_Requirement_
The response should be the lines of the data, starting at the first and ending at the one that contains "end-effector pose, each", copied without change.
━━ Material for this task
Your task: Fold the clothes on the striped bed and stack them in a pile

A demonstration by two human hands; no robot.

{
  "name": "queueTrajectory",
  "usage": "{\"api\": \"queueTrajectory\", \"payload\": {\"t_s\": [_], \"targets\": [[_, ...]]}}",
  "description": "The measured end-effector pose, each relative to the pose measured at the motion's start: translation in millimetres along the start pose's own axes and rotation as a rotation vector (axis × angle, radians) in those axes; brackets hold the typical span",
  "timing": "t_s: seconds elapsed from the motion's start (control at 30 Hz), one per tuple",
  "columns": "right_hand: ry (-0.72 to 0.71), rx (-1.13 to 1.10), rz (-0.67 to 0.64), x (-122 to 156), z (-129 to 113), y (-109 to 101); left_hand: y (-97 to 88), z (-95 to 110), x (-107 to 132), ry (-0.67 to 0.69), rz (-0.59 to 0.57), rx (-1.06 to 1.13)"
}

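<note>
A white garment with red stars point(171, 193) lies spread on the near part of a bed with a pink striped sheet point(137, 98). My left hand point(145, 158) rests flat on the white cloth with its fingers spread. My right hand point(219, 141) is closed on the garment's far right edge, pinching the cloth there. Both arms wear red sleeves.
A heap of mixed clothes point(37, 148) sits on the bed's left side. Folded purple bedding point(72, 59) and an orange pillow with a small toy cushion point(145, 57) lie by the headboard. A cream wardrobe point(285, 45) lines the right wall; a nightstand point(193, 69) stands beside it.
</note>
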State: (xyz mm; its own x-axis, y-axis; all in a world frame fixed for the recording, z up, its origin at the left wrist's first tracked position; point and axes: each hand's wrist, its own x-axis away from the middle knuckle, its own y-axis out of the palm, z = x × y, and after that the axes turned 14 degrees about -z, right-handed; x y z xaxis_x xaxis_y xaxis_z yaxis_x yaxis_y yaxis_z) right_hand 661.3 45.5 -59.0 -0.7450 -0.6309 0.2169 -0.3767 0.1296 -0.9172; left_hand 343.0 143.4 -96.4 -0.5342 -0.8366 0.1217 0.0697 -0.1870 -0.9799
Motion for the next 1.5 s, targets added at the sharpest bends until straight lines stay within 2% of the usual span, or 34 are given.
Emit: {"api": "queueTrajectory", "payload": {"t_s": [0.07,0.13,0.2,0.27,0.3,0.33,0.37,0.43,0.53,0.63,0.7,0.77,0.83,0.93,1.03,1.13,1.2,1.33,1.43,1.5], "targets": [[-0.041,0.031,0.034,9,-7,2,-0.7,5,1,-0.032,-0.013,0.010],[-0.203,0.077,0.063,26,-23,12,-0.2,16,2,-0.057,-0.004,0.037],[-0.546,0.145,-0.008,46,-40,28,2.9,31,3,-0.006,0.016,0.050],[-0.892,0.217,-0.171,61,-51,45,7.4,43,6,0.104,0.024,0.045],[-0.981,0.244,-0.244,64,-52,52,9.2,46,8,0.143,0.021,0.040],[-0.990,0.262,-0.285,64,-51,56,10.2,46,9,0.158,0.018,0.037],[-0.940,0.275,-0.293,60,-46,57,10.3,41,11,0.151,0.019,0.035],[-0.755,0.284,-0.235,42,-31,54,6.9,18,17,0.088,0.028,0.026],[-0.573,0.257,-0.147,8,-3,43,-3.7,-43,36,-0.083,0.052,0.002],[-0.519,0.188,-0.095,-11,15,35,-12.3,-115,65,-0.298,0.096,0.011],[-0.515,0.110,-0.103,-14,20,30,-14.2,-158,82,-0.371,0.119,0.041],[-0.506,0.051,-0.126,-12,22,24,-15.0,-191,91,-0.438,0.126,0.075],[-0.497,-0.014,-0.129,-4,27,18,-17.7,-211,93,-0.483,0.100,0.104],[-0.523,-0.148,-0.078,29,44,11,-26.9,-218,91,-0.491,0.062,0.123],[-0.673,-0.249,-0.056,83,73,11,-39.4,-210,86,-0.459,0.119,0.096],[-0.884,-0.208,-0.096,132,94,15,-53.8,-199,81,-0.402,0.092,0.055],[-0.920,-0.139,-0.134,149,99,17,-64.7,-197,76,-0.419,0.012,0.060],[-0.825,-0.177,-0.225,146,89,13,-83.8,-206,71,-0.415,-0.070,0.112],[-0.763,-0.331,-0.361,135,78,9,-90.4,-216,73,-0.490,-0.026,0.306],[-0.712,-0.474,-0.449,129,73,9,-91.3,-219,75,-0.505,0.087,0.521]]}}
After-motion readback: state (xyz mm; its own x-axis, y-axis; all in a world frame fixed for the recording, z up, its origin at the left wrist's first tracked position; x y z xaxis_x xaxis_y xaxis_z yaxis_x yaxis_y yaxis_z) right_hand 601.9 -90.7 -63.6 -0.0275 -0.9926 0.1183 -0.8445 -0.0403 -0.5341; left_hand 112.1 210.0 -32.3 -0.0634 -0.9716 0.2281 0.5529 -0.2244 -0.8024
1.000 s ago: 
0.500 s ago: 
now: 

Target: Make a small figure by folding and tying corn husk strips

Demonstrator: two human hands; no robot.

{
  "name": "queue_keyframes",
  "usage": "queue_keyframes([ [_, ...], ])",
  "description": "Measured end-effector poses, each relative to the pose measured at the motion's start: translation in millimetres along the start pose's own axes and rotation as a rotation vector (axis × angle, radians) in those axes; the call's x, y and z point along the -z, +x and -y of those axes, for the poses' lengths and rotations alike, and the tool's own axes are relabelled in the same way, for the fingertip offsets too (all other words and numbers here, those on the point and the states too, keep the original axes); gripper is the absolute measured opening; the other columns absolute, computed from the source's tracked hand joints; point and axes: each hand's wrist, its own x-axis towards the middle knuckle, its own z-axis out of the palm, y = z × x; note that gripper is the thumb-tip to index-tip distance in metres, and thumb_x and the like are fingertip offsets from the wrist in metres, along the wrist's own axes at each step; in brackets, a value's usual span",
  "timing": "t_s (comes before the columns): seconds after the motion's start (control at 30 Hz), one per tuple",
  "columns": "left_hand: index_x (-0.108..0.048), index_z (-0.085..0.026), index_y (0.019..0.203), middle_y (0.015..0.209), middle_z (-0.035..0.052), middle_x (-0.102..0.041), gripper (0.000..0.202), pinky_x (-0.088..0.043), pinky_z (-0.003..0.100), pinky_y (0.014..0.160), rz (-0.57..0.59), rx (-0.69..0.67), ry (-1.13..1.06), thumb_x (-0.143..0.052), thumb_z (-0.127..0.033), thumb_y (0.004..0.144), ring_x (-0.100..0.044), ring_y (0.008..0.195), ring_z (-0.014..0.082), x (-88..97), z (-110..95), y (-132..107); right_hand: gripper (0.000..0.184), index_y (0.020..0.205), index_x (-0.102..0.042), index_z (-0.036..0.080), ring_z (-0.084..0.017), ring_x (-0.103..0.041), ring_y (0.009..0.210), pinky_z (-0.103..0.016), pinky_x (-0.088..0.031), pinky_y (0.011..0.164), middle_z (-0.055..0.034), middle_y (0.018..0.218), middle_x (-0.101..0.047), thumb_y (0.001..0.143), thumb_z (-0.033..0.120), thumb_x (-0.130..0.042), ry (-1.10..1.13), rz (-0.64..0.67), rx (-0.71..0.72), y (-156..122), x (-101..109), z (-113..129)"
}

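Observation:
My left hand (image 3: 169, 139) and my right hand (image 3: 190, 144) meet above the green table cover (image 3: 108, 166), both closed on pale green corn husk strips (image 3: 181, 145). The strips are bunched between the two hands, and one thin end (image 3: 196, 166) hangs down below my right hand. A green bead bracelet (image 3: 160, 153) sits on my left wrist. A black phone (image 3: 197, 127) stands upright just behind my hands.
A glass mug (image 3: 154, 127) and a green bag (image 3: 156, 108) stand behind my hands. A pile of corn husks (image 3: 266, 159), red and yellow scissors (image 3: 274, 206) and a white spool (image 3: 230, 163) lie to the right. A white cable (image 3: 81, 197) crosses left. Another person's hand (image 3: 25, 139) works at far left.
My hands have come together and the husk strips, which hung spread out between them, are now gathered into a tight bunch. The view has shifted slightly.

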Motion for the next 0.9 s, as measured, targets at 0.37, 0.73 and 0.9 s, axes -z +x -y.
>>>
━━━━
_The answer_
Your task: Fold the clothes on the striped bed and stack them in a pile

A demonstration by two human hands; no robot.

{
  "name": "queueTrajectory",
  "usage": "{\"api\": \"queueTrajectory\", \"payload\": {\"t_s\": [_], \"targets\": [[_, ...]]}}",
  "description": "The measured end-effector pose, each relative to the pose measured at the motion's start: translation in millimetres along the start pose's own axes and rotation as a rotation vector (axis × angle, radians) in those axes; brackets hold the typical span",

No part of the exercise remains open.